_Description of the task:_
Go to the line containing "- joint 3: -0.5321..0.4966" in the records below and print it and every following line exactly, on through the line containing "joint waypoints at", then stop.

[Start of Attachment]

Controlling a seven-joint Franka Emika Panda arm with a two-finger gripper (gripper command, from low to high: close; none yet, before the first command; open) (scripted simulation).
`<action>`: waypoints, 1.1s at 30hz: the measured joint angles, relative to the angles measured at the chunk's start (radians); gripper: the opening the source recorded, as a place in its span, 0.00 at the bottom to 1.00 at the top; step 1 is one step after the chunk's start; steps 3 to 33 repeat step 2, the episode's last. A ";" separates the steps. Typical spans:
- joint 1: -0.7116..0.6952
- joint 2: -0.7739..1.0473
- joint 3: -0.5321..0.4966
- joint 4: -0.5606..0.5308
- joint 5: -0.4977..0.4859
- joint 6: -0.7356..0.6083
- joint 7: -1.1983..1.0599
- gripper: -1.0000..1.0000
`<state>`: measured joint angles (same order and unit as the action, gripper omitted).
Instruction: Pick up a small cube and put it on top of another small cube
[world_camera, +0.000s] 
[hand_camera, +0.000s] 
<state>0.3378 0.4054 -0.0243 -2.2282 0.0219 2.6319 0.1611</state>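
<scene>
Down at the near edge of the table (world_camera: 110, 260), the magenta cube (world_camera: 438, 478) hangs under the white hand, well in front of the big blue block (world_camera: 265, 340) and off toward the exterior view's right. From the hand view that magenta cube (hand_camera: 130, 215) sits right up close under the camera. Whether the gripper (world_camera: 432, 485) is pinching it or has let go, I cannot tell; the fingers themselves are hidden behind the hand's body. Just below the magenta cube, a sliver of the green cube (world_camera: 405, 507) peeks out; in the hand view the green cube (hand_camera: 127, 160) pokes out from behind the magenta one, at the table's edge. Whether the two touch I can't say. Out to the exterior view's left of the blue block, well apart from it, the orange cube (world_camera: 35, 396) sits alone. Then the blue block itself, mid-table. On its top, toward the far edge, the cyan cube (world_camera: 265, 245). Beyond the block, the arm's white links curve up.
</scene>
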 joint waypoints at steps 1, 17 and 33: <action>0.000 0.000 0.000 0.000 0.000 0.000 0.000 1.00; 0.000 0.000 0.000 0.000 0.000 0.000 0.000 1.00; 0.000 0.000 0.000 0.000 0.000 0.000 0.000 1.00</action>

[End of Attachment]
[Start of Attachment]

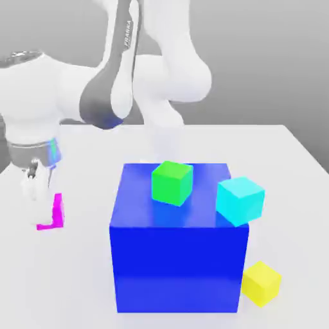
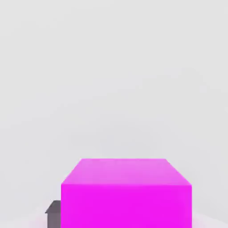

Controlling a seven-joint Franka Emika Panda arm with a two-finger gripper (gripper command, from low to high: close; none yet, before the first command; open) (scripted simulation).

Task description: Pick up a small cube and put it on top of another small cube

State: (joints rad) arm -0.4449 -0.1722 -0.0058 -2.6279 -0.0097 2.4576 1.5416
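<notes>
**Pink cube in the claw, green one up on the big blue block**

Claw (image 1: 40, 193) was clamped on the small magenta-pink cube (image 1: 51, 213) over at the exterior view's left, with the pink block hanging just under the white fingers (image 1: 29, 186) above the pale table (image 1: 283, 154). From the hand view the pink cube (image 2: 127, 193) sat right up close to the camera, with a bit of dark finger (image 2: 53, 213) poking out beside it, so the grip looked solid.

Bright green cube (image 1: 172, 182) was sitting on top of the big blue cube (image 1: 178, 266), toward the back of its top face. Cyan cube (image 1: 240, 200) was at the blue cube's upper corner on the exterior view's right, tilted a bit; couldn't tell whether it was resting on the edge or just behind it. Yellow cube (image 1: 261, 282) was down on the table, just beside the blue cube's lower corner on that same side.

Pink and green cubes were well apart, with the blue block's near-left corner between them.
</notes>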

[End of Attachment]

_Answer area:_
- joint 3: -0.5321..0.4966
- joint 4: -0.5606..0.5308
- joint 5: -0.4977..0.4859
- joint 6: -0.7356..0.6083
- joint 7: -1.1983..1.0599
- gripper: -1.0000..1.0000
`<state>`: measured joint angles (same order and unit as the action, gripper omitted).
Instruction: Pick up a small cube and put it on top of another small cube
[world_camera, +0.000s] 
[hand_camera, +0.000s] 
<state>0.3378 0.4054 -0.0243 -2.2282 0.0219 2.6319 0.1611</state>
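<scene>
Down at the near edge of the table (world_camera: 110, 260), the magenta cube (world_camera: 438, 478) hangs under the white hand, well in front of the big blue block (world_camera: 265, 340) and off toward the exterior view's right. From the hand view that magenta cube (hand_camera: 130, 215) sits right up close under the camera. Whether the gripper (world_camera: 432, 485) is pinching it or has let go, I cannot tell; the fingers themselves are hidden behind the hand's body. Just below the magenta cube, a sliver of the green cube (world_camera: 405, 507) peeks out; in the hand view the green cube (hand_camera: 127, 160) pokes out from behind the magenta one, at the table's edge. Whether the two touch I can't say. Out to the exterior view's left of the blue block, well apart from it, the orange cube (world_camera: 35, 396) sits alone. Then the blue block itself, mid-table. On its top, toward the far edge, the cyan cube (world_camera: 265, 245). Beyond the block, the arm's white links curve up.
</scene>
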 joint waypoints at steps 1, 17 and 33: <action>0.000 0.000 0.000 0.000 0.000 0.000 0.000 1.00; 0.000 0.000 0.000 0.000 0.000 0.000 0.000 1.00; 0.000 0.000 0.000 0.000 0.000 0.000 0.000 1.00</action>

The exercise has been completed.